* _INSTRUCTIONS FOR THE TASK_: Would you please copy only the lines from the line that contains "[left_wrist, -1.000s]" to the end of the data below, exactly, leaving every picture out?

* _DATA_:
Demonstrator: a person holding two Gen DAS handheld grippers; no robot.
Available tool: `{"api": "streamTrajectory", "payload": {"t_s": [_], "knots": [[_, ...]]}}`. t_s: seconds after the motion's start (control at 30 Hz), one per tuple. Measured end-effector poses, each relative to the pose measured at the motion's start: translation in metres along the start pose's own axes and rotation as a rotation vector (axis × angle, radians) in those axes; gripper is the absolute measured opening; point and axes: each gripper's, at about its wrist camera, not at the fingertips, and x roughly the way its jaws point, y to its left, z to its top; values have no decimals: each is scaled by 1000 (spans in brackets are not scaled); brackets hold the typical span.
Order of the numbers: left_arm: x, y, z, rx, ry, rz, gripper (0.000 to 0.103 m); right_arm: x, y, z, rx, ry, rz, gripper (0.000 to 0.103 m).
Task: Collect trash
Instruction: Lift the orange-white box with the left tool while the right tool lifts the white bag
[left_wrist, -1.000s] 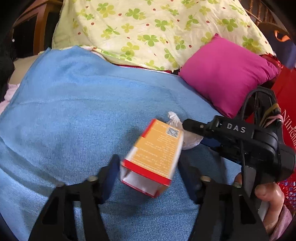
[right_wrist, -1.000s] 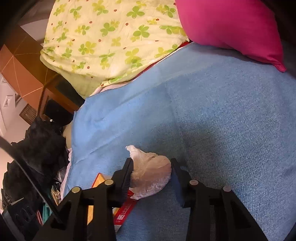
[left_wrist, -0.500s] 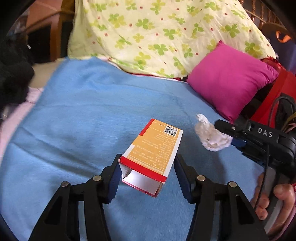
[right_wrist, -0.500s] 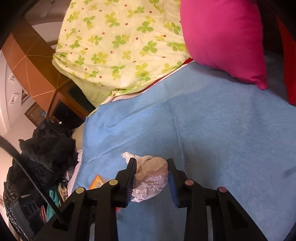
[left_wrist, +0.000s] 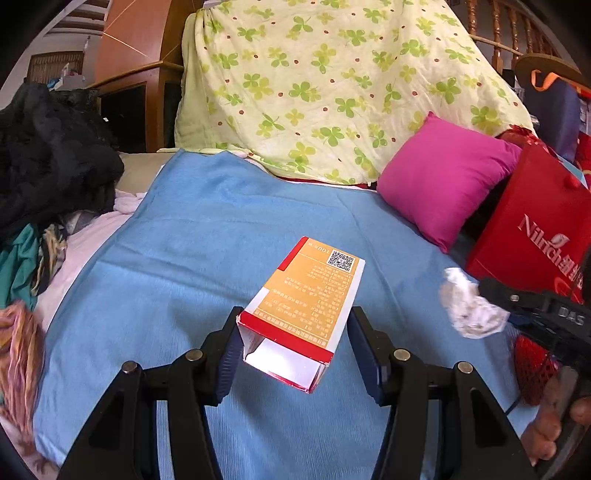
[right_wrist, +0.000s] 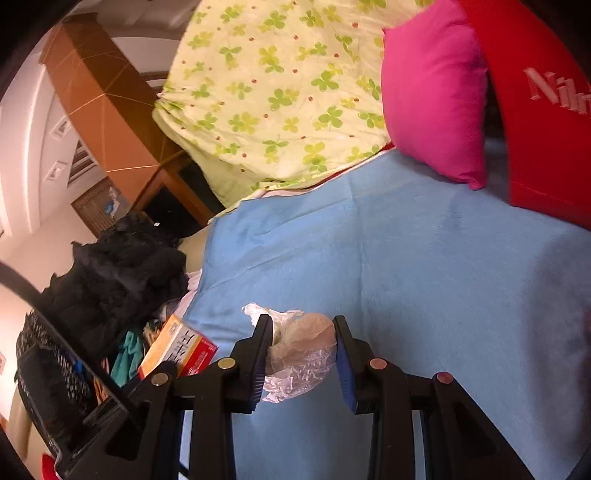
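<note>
My left gripper (left_wrist: 291, 354) is shut on an orange and red carton (left_wrist: 306, 299), open end towards the camera, held above the blue blanket (left_wrist: 207, 229). The same carton (right_wrist: 177, 349) shows at the lower left of the right wrist view. My right gripper (right_wrist: 301, 350) is shut on a crumpled wad of clear plastic and paper (right_wrist: 299, 352), also lifted off the blanket (right_wrist: 424, 258). In the left wrist view that wad (left_wrist: 469, 306) hangs at the right in the other gripper's black fingers, with a hand (left_wrist: 554, 428) below.
A pink cushion (left_wrist: 443, 177) and a red paper bag (left_wrist: 535, 229) lie at the right. A clover-print quilt (left_wrist: 325, 81) is heaped behind. Dark clothes (left_wrist: 48, 155) pile up at the left, beside a black mesh basket (right_wrist: 48, 373).
Both grippers have risen and pulled back from the blanket, carrying the carton and the wad. More of the room shows around the bed, and the two held items have drawn apart.
</note>
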Motion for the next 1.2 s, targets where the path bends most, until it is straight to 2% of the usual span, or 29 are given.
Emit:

* _SOLVED PROBLEM_:
[left_wrist, -1.000s] 
[right_wrist, -1.000s] 
[left_wrist, -0.500s] 
[right_wrist, -0.500s] 
[left_wrist, +0.000s] 
[right_wrist, +0.000s] 
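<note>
My left gripper (left_wrist: 291, 354) is shut on an orange and red carton (left_wrist: 306, 299), open end towards the camera, held above the blue blanket (left_wrist: 207, 229). The same carton (right_wrist: 177, 349) shows at the lower left of the right wrist view. My right gripper (right_wrist: 301, 350) is shut on a crumpled wad of clear plastic and paper (right_wrist: 299, 352), also lifted off the blanket (right_wrist: 424, 258). In the left wrist view that wad (left_wrist: 469, 306) hangs at the right in the other gripper's black fingers, with a hand (left_wrist: 554, 428) below.
A pink cushion (left_wrist: 443, 177) and a red paper bag (left_wrist: 535, 229) lie at the right. A clover-print quilt (left_wrist: 325, 81) is heaped behind. Dark clothes (left_wrist: 48, 155) pile up at the left, beside a black mesh basket (right_wrist: 48, 373).
Both grippers have risen and pulled back from the blanket, carrying the carton and the wad. More of the room shows around the bed, and the two held items have drawn apart.
</note>
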Motion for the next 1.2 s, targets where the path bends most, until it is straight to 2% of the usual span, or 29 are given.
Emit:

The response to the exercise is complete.